(Work request):
Every line in the entries where "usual" is found should be copied.

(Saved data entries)
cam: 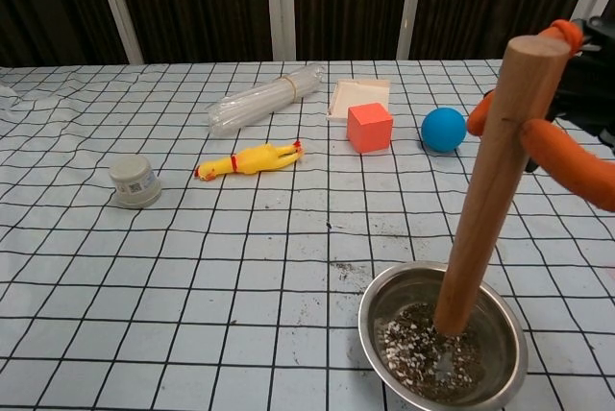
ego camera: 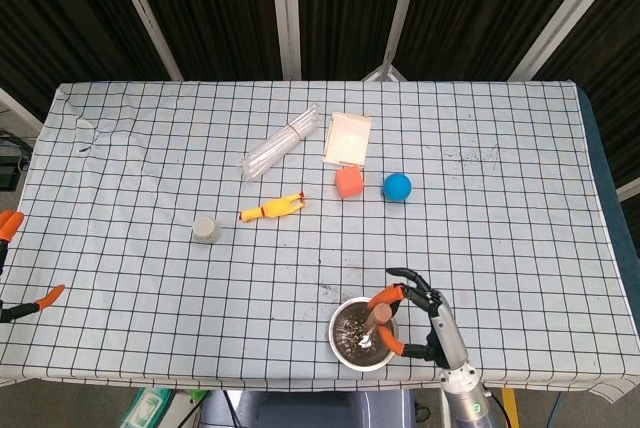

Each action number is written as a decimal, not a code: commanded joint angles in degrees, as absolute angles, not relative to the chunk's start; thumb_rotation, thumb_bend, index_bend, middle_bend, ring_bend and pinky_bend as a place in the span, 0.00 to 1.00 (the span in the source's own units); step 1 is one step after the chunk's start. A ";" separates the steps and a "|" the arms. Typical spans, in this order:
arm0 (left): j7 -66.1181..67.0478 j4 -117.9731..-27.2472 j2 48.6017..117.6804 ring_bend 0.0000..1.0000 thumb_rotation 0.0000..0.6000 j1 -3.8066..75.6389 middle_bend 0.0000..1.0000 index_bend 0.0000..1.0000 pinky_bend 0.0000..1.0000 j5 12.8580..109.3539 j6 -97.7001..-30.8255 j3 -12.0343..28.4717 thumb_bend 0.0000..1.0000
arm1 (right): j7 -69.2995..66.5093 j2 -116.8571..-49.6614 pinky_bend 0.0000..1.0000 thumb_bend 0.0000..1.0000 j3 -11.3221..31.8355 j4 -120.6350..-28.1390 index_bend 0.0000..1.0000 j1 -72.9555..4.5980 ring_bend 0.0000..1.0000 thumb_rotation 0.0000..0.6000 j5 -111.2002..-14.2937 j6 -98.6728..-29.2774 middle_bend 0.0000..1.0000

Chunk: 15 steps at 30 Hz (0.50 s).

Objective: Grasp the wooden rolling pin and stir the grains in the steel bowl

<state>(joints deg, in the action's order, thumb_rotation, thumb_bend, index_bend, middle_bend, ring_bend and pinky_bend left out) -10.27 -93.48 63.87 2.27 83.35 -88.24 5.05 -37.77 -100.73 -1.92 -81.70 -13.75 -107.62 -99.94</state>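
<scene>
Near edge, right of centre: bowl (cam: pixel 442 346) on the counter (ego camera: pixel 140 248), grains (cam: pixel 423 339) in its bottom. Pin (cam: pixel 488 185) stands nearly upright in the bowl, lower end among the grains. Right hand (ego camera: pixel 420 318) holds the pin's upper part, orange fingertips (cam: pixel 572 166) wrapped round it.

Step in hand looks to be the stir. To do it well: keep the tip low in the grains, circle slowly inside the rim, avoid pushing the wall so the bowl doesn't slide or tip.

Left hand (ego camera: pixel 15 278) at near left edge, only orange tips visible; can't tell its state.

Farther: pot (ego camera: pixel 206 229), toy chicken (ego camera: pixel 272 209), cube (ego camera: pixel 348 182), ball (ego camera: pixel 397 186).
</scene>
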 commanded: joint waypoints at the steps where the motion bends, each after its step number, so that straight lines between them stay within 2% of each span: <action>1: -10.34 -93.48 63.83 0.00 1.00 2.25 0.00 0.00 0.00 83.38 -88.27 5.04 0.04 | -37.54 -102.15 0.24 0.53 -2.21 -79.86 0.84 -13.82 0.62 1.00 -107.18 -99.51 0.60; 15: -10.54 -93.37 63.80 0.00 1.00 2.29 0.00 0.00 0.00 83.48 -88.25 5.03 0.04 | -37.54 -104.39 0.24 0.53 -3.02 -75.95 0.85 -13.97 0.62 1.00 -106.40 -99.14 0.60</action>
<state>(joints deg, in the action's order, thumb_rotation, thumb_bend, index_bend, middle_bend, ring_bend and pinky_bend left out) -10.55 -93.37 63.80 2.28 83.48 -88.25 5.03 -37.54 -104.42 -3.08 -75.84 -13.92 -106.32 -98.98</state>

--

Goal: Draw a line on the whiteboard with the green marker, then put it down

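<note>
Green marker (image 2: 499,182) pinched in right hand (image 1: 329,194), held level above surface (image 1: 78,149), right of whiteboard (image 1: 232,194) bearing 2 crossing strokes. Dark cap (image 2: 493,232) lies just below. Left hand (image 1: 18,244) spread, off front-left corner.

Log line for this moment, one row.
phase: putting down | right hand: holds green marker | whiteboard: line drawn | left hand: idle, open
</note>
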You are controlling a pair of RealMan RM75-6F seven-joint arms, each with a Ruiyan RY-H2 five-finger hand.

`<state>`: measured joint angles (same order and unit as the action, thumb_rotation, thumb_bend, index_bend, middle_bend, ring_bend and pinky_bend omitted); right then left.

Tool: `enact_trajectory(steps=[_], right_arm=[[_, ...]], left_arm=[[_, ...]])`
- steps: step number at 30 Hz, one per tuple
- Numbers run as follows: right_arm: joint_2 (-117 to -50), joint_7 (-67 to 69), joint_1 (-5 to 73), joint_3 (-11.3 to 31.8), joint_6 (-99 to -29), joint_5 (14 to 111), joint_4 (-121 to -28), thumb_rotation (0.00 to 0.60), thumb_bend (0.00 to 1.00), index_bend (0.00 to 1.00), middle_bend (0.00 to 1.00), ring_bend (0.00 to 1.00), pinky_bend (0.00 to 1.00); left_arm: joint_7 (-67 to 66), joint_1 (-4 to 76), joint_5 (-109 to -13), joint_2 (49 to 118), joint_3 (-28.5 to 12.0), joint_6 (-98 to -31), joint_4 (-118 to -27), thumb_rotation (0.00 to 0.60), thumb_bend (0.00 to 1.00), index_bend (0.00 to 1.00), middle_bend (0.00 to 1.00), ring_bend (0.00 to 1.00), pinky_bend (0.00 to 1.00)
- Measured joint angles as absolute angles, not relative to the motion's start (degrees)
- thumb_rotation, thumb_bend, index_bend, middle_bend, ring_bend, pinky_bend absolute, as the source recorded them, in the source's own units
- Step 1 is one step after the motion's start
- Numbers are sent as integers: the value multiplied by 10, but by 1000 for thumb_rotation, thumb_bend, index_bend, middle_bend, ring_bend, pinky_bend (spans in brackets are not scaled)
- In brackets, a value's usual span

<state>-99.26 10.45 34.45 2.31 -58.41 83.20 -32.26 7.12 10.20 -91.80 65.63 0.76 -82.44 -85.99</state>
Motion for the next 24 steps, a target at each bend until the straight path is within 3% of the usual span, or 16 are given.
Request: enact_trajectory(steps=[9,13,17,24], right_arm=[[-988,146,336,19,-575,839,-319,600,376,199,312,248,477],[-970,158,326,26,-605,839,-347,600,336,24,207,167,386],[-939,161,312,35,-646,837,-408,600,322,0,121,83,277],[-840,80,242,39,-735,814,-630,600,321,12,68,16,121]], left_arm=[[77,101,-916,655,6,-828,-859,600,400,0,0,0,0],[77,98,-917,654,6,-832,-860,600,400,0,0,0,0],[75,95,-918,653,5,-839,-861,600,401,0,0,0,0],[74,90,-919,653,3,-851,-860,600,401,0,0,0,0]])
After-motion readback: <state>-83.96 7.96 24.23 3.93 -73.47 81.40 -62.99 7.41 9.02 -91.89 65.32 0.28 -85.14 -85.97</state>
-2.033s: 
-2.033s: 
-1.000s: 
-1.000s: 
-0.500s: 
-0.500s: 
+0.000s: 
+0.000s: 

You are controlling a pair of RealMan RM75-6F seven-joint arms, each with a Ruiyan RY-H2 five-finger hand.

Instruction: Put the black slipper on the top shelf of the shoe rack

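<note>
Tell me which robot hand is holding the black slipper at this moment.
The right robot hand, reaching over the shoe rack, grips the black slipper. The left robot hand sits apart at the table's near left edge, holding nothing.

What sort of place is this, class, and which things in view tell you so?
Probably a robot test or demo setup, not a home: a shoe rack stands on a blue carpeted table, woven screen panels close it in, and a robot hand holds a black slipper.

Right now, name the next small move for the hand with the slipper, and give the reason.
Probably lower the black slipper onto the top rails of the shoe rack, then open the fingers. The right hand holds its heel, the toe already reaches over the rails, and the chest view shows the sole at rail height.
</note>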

(Reply to the exercise):
- In brackets, a value's usual span
Motion for the next 24 steps, a target at each bend until the straight path is within 3% of the usual span, or 16 are given.

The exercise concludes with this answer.